WIP. Additional information and code will be added soon.
Automatically Scraped Hard News Event Extraction dataset.
The dataset contains
| Event Type | #Documents | Event Type | #Documents |
|---|---|---|---|
| Air crash | 55 | Mass Poisoning | 7 |
| Armed Conflict | 76 | Military Exercise | 70 |
| Bank Robbery | 7 | Mine Collapses | 4 |
| Disease Outbreaks | 59 | Mudslides | 21 |
| Droughts | 18 | Other | 1229 |
| Earthquakes | 56 | Protest_Online Condemnation | 68 |
| Environment Pollution | 39 | Regime Change | 2 |
| Famine | 12 | Riot | 16 |
| Financial Crisis | 27 | Road Crash | 86 |
| Fire | 77 | Shipwreck | 37 |
| Floods | 84 | Strike | 65 |
| Gas explosion | 23 | Train collisions | 6 |
| Hurricanes_Tornado_Storm_Blizzard | 98 | Tsunamis | 0 |
| Insect Disaster | 24 | Volcano Eruption | 13 |
For majority of articles you can find the url in the ashnee_url.csv file.

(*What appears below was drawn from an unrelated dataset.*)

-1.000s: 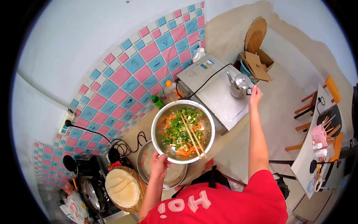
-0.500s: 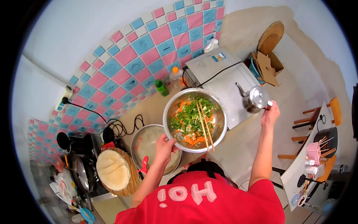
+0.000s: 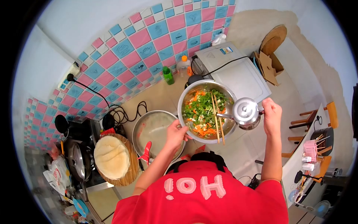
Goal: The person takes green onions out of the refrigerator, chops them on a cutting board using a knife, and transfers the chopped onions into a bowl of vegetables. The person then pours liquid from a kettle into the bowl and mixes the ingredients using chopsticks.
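My left hand (image 3: 177, 133) grips the near-left rim of a steel mixing bowl (image 3: 181, 108), thumb over the edge. Chopped greens (image 3: 205, 106) and orange shreds (image 3: 206, 131) fill the bowl, and a pair of wooden chopsticks (image 3: 218, 123) leans in it across the near rim. In my right hand (image 3: 272, 112) is the handle of a small metal kettle (image 3: 246, 113), held at the bowl's right side. Its thin spout reaches over the rim above the vegetables. Whether any liquid comes out, I cannot make out.
A wide steel basin (image 3: 158, 125) with a red-handled utensil (image 3: 146, 152) lies left of the bowl. Farther left, a stack of flatbreads (image 3: 112, 156) rests on a round woven board near a pan (image 3: 78, 164). A white appliance (image 3: 235, 71), green bottle (image 3: 167, 75) and cable (image 3: 121, 117) are behind.
The kettle has moved left from over the white appliance to the bowl, its spout now over the rim. The bowl sits slightly farther right in view, still in my left hand.
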`<action>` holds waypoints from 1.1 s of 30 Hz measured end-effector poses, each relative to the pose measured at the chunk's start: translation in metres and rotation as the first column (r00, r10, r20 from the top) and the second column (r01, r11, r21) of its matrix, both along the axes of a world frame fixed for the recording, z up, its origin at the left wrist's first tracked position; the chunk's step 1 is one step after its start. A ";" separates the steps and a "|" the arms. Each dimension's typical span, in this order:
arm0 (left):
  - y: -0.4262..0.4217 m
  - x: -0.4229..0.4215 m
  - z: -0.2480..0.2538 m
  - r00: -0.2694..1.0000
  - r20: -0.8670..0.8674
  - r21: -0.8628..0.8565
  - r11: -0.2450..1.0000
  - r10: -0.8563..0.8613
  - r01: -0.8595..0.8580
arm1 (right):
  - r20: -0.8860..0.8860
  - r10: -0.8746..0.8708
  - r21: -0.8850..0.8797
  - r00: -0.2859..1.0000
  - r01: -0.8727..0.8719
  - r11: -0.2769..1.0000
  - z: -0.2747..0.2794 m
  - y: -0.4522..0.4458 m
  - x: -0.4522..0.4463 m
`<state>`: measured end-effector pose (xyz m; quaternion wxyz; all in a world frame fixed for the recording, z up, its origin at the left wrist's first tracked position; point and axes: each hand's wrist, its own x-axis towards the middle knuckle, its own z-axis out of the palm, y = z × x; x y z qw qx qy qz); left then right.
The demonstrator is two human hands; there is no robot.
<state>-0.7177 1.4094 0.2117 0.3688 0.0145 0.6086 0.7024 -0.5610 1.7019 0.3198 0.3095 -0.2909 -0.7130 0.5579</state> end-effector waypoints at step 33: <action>0.068 0.007 0.010 1.000 -0.011 -0.018 1.000 -0.025 0.025 | -0.211 -0.157 -0.408 0.965 0.059 0.911 -0.012 0.079 -0.003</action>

Articles were mainly scraped from the following portals/domains: dailymail.co.uk, thewest.com.au, bbc.com, *allafrica.com, thetimes.co.uk, nzherald.co.nz, indiatimes.com, sputniknews.com, indepedent.co.uk, 9news.com.au, inquirer.net, theguardian.com, mb.com.ph, punchng.com, thestar.com.my, sott.net, and news.com.au.
Most articles were published between 2019. and 2022.

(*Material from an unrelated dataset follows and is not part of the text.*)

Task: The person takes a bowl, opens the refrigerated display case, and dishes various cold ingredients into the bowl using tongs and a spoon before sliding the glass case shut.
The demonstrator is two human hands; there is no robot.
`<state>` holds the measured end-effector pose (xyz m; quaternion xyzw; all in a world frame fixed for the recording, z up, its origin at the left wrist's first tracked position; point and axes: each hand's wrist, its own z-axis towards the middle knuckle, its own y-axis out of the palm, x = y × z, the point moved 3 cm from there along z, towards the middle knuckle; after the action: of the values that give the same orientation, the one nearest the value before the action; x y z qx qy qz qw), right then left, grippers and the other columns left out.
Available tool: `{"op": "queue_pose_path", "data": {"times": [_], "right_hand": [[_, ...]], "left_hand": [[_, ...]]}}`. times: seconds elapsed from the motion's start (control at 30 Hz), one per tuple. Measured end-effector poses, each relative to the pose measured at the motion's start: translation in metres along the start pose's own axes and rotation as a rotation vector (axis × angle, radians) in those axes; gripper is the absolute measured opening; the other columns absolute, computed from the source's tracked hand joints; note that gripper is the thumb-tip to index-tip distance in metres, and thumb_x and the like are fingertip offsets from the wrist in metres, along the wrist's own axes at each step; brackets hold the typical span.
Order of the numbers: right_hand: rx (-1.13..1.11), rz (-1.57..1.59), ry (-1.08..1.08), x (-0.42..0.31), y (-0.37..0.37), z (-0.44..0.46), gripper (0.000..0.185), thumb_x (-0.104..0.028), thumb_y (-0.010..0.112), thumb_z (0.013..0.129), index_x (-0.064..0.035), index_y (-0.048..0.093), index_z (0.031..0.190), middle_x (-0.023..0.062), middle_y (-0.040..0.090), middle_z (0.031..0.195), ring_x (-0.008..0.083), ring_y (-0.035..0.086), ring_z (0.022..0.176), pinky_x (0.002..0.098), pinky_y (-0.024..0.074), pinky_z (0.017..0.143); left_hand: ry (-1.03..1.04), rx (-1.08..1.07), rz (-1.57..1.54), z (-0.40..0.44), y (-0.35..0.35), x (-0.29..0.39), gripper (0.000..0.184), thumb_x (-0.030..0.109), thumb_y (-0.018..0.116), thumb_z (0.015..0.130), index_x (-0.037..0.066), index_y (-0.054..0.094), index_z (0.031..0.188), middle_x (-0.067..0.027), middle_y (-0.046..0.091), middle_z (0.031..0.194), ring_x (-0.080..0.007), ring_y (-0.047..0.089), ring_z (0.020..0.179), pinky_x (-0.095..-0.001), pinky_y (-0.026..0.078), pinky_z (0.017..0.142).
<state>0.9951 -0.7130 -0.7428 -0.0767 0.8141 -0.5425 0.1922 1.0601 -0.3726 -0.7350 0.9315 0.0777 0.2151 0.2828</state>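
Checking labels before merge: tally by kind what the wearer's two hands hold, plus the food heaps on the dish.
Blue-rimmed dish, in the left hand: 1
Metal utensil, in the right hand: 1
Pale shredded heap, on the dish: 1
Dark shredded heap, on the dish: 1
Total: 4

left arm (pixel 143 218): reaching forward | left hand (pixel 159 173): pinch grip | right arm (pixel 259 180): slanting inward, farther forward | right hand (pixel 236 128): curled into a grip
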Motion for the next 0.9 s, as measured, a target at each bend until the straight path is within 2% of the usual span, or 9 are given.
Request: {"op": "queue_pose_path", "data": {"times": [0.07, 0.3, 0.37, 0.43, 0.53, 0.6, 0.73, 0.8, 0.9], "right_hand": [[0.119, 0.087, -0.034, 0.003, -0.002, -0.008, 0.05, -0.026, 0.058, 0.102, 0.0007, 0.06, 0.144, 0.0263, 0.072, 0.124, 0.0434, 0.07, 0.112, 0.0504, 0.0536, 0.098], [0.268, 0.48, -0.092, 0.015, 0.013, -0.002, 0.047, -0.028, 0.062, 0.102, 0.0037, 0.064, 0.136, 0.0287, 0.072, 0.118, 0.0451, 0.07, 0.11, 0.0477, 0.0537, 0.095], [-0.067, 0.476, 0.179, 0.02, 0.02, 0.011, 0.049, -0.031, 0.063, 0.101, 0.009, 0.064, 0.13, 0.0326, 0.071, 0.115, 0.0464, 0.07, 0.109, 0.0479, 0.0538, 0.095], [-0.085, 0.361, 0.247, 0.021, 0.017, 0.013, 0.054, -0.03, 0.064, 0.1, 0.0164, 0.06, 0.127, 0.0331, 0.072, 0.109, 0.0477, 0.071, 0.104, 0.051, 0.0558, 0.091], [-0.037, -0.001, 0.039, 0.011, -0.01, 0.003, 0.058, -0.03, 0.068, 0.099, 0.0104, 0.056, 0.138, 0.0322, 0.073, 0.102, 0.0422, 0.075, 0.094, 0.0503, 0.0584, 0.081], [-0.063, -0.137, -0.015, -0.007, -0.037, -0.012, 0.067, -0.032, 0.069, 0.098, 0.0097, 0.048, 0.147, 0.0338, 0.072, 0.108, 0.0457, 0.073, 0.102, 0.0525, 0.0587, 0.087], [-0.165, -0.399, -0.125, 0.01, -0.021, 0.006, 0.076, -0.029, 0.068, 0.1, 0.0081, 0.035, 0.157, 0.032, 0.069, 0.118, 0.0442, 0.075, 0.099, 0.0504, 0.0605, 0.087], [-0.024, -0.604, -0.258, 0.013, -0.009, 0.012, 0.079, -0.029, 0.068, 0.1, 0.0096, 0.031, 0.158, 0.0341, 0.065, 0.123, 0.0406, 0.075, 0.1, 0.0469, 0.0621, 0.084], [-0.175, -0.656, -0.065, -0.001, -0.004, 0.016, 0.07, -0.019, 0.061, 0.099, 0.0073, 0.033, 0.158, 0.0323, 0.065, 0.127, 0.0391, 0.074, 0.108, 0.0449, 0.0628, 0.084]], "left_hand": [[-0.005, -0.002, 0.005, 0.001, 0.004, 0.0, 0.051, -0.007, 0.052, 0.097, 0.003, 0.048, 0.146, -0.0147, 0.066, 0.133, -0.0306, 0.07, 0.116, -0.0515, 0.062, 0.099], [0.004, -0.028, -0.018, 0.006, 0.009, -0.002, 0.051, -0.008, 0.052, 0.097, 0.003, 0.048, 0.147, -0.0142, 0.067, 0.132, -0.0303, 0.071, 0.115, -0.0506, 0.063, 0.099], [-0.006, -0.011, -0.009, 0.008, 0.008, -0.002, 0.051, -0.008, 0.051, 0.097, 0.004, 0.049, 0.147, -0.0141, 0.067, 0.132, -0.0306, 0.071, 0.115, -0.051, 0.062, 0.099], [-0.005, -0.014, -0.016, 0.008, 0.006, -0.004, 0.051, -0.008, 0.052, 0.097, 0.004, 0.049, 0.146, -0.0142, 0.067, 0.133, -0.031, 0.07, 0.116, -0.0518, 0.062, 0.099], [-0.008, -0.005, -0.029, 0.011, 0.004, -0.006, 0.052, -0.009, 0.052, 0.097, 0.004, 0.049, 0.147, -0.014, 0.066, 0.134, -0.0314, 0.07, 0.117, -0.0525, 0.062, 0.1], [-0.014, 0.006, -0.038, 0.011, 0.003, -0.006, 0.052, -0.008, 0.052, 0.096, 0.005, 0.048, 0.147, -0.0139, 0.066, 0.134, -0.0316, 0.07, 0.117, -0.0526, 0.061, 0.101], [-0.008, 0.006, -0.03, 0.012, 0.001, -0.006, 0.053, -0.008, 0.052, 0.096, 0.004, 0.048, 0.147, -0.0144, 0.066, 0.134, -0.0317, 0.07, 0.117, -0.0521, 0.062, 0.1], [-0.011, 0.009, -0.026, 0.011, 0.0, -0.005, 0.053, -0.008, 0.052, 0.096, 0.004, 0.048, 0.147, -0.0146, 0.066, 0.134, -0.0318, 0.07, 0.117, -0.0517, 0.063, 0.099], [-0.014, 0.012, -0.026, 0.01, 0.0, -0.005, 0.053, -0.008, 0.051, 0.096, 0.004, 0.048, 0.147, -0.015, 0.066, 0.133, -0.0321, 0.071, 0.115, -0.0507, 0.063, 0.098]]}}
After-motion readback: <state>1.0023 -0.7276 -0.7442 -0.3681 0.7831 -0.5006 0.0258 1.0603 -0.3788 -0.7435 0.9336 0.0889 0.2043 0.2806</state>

List of models we fine-tuned for event detection: roberta-base, roberta-large, deberta-v3-base, deberta-large, distilroberta-base, and albert-base-v2.
List of models we fine-tuned for argument extraction: roberta-base, roberta-large, deberta-v3-base, deberta-v3-large, distilroberta-base, and albert-base-v2.